Royal-watchers have a new reason to celebrate. The British monarchy is set to stage its next royal wedding — starring an American.
Prince Harry, who is fifth in line to the throne, and Meghan Markle, an actress from Los Angeles, went public with their engagement on Monday and are scheduled to wed next spring.
Like previous royal nuptials, it is expected to be an eye-catching spectacle of pageantry, observing centuries of tradition carried through generations of knot-tying. But the coming union has also inspired feverish commentary that highlights the modernizing of the British monarchy.
The couple’s relationship has been scrutinized since the news that they were dating emerged over a year ago. Last year, Prince Harry lashed out at the racial undertones of British tabloid coverage of Ms. Markle, who is biracial and divorced, as not being British enough for him.
As part of its coverage on Monday, the BBC ran an item asking other interracial couples in Britain to weigh in.
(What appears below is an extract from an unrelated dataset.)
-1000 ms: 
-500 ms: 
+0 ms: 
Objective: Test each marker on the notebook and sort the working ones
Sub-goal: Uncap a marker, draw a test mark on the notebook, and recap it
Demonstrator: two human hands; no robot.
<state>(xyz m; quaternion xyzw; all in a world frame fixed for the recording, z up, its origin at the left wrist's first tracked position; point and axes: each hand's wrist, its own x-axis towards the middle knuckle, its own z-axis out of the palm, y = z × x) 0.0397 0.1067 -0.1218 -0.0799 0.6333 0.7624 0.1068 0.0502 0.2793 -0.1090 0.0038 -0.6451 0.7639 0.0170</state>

The Daily Mail ran the couple’s engagement photo opportunity past a “body language expert” who deduced that Prince Harry, 33, was “terribly awkward” and that the “easy confidence” of Ms. Markle, 36, would be good for him.
Here is a look at other royal weddings and some of the scrutiny that surrounded them.
William and Catherine
Prince William and Catherine, the former Kate Middleton, were married in April 2011. Viewing estimates for the ceremony hovered in the three billion range, with more than a million lining the route of the royal procession. Wedding fever carried across the ocean, with many American businesses and restaurants holding events to commemorate the nuptials.
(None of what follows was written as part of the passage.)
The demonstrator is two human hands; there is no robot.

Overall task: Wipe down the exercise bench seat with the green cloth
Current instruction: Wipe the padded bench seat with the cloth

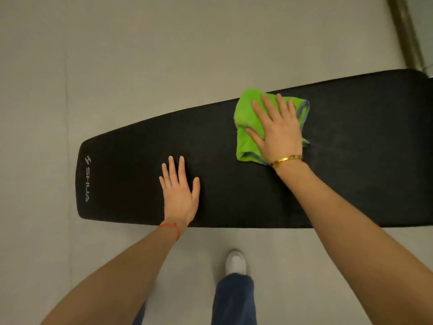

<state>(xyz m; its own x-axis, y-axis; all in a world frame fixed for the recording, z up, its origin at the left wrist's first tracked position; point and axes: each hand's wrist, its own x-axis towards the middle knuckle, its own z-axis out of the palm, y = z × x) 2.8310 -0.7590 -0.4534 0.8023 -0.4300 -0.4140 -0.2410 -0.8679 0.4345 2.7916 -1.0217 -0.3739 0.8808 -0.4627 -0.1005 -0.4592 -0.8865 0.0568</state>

The couple met when they were students at St. Andrew’s in Scotland, and Kate’s wedding to Prince William was unusual in the context of the royal family, because she was a commoner. Their marriage was seen as an example of how members of a new generation of royals were taking spouses of choice rather than of royal lineage after the marriage of Prince Charles and Princess Diana ended in divorce.
William and Catherine are expecting the birth of their third child in April.
Charles and Camilla Parker Bowles
Charles, the Prince of Wales, and Camilla Parker Bowles were married in April 2005. It was the second marriage for both, and each had two children from the first marriage, all of whom attended the civil service and church blessing in Windsor.
The marriage made Camilla, his longtime mistress, the Duchess of Cornwall and wife to the heir of the throne. The wedding was a sign of how things had changed from the era when royals were not allowed to marry divorced people.
Charles and Diana Spencer
Prince Charles’s first marriage, to Lady Diana Spencer in July 1981, was called the “wedding of the century” by the tabloids and watched by an estimated 750 million people worldwide.
There were 2,500 guests inside St. Paul’s Cathedral, with television viewers around the world witnessing what The Times described as a “fairy tale come to life” when the 32-year-old prince, in naval uniform, married the 20-year-old daughter of an earl.
The marriage vaulted Lady Diana into the role of a national emissary for Britain as the Princess of Wales as she threw herself into charitable work worldwide. The couple had two sons, Prince William and Prince Harry.
Prince Charles and Princess Diana separated in 1992 and divorced in 1996. Their union was overshadowed by Mrs. Parker Bowles’s relationship with Prince Charles, described by Princess Diana to a BBC interviewer in 1996 as “three of us in this marriage, so it was a bit crowded.”
Princess Diana died in a car crash in Paris in 1997, setting off a flurry of news coverage worldwide.
Margaret and Antony Armstrong-Jones
Princess Margaret, the sister of Queen Elizabeth II, married Antony Armstrong-Jones in July 1960. Mr. Armstrong-Jones, a photographer, became the Earl of Snowdon. He took Princess Margaret’s official portrait in 1958, and they connected again at a dinner party and began a secret affair.
The union was seen by many as a breakthrough in class barriers — Mr. Armstrong-Jones was the first British commoner in four centuries to marry a king’s daughter.
Edward VIII and Wallis Warfield Simpson
King Edward VIII abdicated in December 1936 so he could marry his twice-divorced American mistress, Wallis Warfield Simpson.
The Church of England opposed the marriage at the time, but the king chose love over his royal duties, allowing his younger brother to take his place as King George VI. Edward and Ms. Simpson were married in 1937.